In Bangladesh don Renato insegna come si prende il the

ALBA Don Renato Rosso, il “prete degli zingari” come è conosciuto nella diocesi di Alba, per il suo impegno a favore di nomadi e poveri, attualmente si trova in Bangladesh. Nella sua ultima lettera che periodicamente invia ad amici e sostenitori illustra, anche con un video, la sua piccola e semplice campagna per l’uso di alcuni accorgimenti igienici che riducono i pericoli di contagio.


Carissimi,
con questo breve scritto comunico agli amici che mi hanno aiutato anche per quest’anno che, nell’area dell’educazione e della salute, c’è un cambio di rotta. Gli aiuti che sono stati dati per la scolarizzazione verranno usati appena le attività scolastiche riprenderanno e speriamo che questo avvenga presto. Per ora la maggior parte delle iniziative sono sospese.

Invece qualcosa di bello e di nuovo sta prendendo piede.

Lo scorso anno, con un centinaio di studenti desiderosi di fare del volontariato, ho iniziato una vera e propria campagna per combattere la Tbc e altre malattie. Cosa è capitato? In ogni angolo abitato del Bangladesh si trovano dei mini-bar (poco più di un tavolino con una stufetta a gas che mantiene l’acqua bollente per fare e vendere il thè, con qualche “rudimentale” biscotto). Su questo tavolino ci sono ancora alcuni bicchieri e un secchiello di acqua fresca, nel quale si sciacquano i bicchieri dopo l’uso.
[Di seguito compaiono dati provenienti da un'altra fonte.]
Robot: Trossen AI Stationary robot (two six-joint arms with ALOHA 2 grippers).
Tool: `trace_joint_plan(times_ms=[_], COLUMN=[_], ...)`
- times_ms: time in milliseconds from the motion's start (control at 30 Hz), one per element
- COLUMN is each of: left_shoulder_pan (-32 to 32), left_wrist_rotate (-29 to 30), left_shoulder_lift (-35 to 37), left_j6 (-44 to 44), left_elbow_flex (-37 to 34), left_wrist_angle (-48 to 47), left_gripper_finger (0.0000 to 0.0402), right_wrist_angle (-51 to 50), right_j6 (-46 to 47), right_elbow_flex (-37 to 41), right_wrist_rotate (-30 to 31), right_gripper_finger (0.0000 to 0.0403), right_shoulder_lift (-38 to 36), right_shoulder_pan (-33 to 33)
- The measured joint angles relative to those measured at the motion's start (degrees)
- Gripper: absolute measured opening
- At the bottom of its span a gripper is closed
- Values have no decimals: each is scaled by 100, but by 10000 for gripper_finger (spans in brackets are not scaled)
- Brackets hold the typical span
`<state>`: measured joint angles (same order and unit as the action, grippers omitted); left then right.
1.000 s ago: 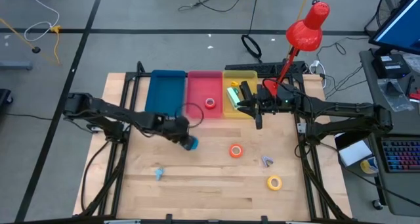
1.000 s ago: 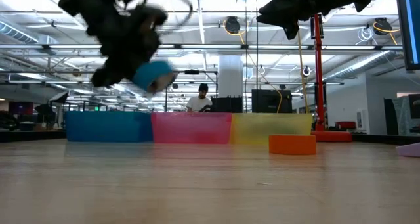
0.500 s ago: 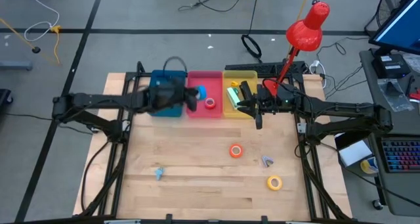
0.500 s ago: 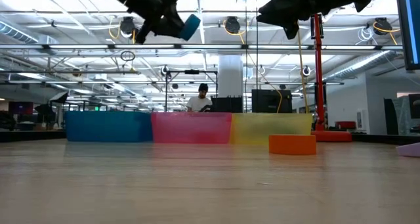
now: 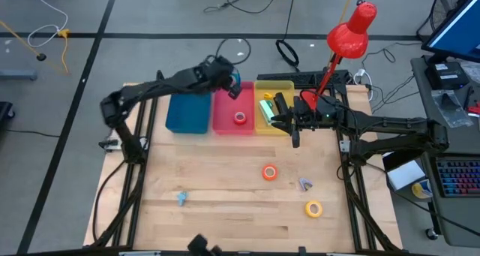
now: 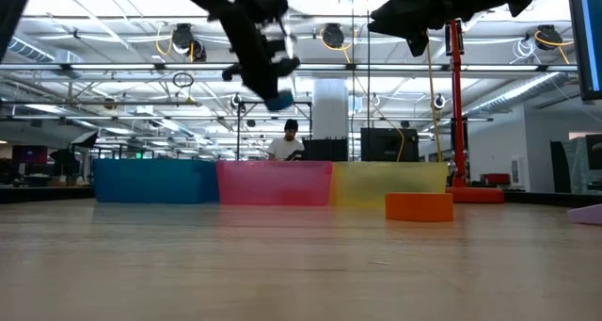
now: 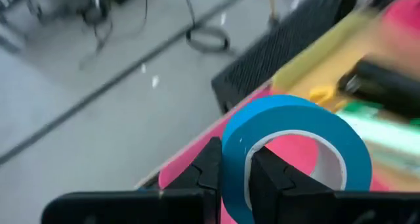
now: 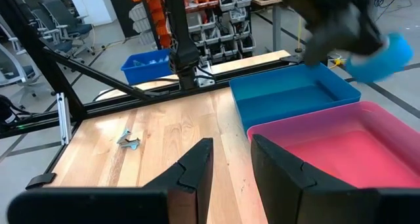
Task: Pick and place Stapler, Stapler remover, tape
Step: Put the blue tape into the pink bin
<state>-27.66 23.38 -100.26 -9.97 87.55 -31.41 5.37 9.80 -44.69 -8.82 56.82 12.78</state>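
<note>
Above pink bin (image 5: 232, 109): L gripper (image 5: 229, 84) clamping blue tape (image 5: 235, 89).

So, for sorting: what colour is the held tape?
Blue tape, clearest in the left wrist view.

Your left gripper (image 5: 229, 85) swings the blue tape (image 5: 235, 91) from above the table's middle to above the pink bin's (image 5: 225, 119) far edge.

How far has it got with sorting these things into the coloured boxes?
Partly done. A red tape roll already lies in the pink bin, and something green sits in the yellow bin. The left pincer holds the blue tape roll above the pink bin's far end. The orange roll, yellow roll and two small pieces remain on the table. The right pincer waits by the yellow bin.
</note>
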Motion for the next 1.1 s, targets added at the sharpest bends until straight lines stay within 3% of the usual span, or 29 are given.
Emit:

Vi lascio immaginare come può essere ridotta quell’acqua dopo due ore. Sani e malati bevono il thè, così l’acqua sporca diventa un distributore di Tbc e quant’altro.
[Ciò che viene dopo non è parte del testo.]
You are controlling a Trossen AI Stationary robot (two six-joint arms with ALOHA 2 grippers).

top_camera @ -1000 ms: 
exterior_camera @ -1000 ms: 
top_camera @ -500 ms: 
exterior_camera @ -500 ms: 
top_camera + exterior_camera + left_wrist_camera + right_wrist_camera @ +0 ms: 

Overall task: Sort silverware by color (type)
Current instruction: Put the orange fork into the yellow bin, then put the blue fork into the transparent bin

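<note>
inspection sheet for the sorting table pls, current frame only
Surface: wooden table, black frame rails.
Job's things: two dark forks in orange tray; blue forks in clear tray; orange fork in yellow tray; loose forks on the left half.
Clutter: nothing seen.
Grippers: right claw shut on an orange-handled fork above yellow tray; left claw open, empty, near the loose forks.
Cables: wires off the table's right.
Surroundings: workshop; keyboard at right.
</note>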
Il rimedio? Molto semplice: lavare i bicchieri con un po’ di quell’acqua bollente. Il nostro lavoro è consistito nel metterci di fronte ai mini-bar con un poster che illustra un No perentorio all’acqua sporca e la soluzione igienica dell’acqua bollente. Lo scorso anno, a Khulna e a Rajshai, dove per sei mesi si è insistito a chiedere questo atto civile, si sono ottenuti risultati sorprendenti.

Con l’arrivo del Coronavirus questa norma igienica è diventata una necessità assoluta. Con una temperatura alta (questa settimana ci sono da 30 a 38 gradi di calore), sono meno urgenti molte norme igieniche indispensabili in Italia, ma questa e altre iniziative simili potranno diventare abitudini appropriate per il nostro caro Bangladesh. Oltretutto il beneficio di questa misura di sicurezza andrà ben oltre il periodo (speriamo breve) di questa calamità, infatti l’avevo impostata pensando alla prevenzione della Tbc.

Per alcuni mesi concentreremo tutte le nostre forze per estendere questa norma, che Dio lo voglia, a tutto il Paese, anche se i mini-bar sono milioni. Gli aiuti che arriveranno nei prossimi sei mesi saranno impegnati per questa campagna.

Se in Bangladesh dovesse capitare qualcosa di simile all’Italia, sarebbe un’apocalisse, se si pensa alla quasi totale inesistenza di strutture ospedaliere e alla fragilità di gran parte della popolazione, non sufficientemente alimentata.

Il profeta Giona predicò per quaranta giorni che Ninive sarebbe stata distrutta: era quasi certo che non sarebbe successo, ma continuò a gridarlo per quaranta giorni. Senza essere profeta, io sono quasi sicuro che Dio ci risparmierà, perché qui ci sono tanti poveri che meriteranno la protezione anche per noi. Intanto continuiamo a gridare come Giona.

Allego un comunicato tradotto in italiano e un mini-video pure in italiano, per mostrarvi anche visivamente di cosa si tratta, perché è difficile da immaginare.
Continuiamo a pregare per i malati, per i defunti e per coloro che li curano.